Your task is to repeat the entries exactly from their first line through the line with "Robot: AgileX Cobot", and to stop there.
:: AVAILABLE DATA
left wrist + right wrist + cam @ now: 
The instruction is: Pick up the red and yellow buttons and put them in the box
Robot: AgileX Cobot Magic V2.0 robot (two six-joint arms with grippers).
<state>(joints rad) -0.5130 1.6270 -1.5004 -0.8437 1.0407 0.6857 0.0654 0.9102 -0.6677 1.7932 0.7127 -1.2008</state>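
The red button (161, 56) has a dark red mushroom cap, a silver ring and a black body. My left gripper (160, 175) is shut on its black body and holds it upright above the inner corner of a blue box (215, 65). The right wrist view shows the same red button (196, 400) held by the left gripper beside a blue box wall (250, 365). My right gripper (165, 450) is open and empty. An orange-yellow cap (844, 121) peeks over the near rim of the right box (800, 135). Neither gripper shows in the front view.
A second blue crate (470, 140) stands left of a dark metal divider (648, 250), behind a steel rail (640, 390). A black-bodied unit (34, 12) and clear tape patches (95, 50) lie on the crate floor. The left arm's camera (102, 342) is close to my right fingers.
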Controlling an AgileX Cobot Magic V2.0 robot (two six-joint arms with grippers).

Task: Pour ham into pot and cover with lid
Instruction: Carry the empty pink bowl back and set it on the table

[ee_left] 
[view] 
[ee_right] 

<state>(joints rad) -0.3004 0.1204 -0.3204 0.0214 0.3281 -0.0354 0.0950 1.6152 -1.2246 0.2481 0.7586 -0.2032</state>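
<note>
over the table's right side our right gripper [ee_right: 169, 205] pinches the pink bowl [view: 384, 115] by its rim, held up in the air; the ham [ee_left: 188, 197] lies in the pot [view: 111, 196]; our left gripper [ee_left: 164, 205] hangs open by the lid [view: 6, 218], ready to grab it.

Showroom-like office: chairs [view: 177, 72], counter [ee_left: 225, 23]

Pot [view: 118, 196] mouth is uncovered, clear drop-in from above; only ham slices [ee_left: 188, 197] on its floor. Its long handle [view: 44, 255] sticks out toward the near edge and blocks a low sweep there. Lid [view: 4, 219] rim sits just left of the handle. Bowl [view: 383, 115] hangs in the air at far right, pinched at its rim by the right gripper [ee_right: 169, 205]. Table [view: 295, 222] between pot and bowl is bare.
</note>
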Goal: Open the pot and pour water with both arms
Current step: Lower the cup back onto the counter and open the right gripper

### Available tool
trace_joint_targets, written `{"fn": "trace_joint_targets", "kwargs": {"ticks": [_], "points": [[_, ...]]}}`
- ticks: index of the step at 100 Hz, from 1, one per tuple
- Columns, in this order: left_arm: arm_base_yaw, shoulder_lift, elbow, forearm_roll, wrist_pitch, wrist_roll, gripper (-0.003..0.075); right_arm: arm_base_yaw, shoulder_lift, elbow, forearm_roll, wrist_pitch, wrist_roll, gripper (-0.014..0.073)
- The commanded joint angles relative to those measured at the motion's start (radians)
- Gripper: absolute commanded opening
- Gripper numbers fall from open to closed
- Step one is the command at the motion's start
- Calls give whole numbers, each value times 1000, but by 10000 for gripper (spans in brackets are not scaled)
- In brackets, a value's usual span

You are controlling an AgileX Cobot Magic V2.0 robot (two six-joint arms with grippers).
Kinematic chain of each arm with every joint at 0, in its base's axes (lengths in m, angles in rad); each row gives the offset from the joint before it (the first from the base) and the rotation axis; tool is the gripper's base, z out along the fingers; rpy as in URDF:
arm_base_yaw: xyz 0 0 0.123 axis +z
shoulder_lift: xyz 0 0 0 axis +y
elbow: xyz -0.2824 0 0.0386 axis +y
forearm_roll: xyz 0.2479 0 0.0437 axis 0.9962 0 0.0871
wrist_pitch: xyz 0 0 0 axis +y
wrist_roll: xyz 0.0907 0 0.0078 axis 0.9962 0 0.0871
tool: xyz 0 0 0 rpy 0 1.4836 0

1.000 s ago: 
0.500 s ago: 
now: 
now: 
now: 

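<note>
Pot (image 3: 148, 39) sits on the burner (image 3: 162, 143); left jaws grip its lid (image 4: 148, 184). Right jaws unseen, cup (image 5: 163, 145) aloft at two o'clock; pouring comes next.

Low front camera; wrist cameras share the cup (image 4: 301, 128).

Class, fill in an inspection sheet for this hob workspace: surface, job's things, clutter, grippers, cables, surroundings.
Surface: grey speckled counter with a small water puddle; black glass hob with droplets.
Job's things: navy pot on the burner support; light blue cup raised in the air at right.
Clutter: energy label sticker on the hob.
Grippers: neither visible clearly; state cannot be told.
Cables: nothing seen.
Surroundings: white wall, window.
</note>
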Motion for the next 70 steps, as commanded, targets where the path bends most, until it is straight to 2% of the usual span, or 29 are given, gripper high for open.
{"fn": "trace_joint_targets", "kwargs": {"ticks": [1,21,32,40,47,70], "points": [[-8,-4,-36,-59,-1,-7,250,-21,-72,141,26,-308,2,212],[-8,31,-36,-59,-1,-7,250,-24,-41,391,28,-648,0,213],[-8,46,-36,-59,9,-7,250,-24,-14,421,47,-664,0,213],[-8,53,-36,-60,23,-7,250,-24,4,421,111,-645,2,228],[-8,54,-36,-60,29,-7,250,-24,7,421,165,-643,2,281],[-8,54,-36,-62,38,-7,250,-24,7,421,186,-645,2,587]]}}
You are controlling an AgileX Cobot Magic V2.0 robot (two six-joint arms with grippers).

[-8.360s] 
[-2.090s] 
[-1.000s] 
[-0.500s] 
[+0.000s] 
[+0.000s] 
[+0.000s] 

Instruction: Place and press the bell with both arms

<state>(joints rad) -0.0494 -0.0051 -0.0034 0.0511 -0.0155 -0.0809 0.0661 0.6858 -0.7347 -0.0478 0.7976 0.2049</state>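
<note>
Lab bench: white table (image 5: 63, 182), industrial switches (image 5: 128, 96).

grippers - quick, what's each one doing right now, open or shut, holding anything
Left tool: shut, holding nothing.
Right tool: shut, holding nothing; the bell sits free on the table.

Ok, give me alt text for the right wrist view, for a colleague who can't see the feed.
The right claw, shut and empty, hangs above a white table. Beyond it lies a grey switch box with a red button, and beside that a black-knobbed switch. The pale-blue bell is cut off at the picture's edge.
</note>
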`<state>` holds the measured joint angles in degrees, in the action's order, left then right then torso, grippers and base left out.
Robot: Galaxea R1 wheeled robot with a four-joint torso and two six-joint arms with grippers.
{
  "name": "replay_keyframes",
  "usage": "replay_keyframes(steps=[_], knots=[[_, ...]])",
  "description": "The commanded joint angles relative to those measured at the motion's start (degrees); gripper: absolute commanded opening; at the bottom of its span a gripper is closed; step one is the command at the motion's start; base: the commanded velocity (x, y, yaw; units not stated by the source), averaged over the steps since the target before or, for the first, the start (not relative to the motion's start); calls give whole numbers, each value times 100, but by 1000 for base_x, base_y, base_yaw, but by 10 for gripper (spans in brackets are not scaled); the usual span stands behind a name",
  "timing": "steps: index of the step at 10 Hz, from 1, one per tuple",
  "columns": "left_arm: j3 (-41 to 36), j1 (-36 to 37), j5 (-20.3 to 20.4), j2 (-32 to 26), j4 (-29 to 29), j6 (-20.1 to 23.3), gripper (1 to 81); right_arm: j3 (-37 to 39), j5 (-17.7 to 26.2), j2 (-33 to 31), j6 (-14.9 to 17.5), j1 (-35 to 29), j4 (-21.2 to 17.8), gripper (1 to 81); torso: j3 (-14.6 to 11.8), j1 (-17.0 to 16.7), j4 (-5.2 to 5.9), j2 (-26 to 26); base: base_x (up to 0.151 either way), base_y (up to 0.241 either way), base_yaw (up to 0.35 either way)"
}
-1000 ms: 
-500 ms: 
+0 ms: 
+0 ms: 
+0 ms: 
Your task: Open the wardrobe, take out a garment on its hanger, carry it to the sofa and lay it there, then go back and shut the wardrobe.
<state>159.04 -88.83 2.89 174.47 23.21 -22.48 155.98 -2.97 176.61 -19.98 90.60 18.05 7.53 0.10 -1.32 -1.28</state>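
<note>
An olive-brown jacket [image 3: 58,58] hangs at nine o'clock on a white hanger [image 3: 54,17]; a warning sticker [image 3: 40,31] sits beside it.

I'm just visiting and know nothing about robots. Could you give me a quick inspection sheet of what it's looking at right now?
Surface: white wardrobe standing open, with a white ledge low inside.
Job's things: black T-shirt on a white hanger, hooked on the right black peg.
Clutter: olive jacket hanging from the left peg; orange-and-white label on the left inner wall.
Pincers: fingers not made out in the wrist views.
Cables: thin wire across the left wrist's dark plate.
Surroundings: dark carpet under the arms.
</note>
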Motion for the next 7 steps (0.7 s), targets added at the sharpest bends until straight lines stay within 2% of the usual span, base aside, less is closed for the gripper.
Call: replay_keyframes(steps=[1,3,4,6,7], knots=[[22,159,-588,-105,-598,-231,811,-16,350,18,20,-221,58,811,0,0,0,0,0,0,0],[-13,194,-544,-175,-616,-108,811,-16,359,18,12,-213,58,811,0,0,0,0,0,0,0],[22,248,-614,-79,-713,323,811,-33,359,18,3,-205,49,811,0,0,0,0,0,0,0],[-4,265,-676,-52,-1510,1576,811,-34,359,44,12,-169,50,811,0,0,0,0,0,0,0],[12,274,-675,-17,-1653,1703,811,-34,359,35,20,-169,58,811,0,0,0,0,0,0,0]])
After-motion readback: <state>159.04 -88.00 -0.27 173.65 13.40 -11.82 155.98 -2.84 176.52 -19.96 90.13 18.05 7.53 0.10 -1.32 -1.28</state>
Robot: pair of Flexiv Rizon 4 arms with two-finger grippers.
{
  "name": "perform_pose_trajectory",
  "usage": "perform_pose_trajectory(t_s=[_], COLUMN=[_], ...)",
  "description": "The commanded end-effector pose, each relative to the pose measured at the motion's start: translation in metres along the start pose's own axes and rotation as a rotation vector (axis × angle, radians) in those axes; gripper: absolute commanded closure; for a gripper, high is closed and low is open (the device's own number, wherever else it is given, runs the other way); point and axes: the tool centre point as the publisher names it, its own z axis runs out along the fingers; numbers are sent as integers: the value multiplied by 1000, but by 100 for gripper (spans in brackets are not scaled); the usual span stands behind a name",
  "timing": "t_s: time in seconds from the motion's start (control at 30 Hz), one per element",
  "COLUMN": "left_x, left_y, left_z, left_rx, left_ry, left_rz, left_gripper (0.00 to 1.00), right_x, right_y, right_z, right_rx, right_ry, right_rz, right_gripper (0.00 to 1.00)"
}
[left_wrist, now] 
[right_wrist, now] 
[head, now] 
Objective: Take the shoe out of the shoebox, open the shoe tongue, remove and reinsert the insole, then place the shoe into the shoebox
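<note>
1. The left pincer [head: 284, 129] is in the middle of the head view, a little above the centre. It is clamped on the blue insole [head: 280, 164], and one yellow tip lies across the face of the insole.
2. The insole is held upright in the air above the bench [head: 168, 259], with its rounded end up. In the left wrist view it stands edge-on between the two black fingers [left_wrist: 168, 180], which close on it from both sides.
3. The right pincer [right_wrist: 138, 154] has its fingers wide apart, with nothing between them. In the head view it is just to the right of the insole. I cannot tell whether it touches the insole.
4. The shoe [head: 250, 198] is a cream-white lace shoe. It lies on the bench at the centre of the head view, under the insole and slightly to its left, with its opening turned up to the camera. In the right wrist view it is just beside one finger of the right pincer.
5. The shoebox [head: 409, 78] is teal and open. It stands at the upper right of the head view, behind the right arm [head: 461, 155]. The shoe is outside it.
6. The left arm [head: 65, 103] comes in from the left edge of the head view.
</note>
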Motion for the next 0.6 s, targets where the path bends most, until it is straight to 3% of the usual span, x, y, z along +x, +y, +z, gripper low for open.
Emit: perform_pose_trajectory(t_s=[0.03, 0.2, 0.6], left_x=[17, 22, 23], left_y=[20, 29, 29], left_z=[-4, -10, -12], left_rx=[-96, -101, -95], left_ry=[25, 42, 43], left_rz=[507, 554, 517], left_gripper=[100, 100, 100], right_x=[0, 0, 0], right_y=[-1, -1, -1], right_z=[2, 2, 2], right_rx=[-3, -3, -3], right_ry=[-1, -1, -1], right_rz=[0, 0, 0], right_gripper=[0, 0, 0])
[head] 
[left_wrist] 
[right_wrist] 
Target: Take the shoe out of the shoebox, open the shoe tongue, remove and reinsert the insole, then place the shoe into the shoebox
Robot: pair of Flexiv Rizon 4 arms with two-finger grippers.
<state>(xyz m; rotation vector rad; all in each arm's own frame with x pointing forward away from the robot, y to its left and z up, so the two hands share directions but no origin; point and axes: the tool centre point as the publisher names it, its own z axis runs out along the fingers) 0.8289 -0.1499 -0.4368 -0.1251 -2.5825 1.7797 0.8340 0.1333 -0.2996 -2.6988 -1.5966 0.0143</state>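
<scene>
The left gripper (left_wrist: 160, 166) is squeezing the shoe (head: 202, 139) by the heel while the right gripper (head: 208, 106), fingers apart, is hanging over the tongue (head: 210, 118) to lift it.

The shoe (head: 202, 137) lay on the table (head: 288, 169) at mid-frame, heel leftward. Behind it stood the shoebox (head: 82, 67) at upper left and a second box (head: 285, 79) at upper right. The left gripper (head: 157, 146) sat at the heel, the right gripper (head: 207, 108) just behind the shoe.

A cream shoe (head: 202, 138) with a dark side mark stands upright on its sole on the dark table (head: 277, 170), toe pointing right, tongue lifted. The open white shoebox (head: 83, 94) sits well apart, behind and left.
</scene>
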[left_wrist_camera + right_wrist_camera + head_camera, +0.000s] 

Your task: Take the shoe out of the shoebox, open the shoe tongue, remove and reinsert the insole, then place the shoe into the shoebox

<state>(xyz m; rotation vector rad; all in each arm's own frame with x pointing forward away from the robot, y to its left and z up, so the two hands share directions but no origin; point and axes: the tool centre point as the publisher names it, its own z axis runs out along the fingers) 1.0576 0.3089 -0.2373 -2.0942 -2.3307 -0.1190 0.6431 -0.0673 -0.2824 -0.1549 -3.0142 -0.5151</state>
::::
* _RESPONSE BELOW_
left wrist + right wrist + cam @ now: 
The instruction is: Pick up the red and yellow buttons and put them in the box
Robot: AgileX Cobot Magic V2.0 robot (two six-joint arms with grippers).

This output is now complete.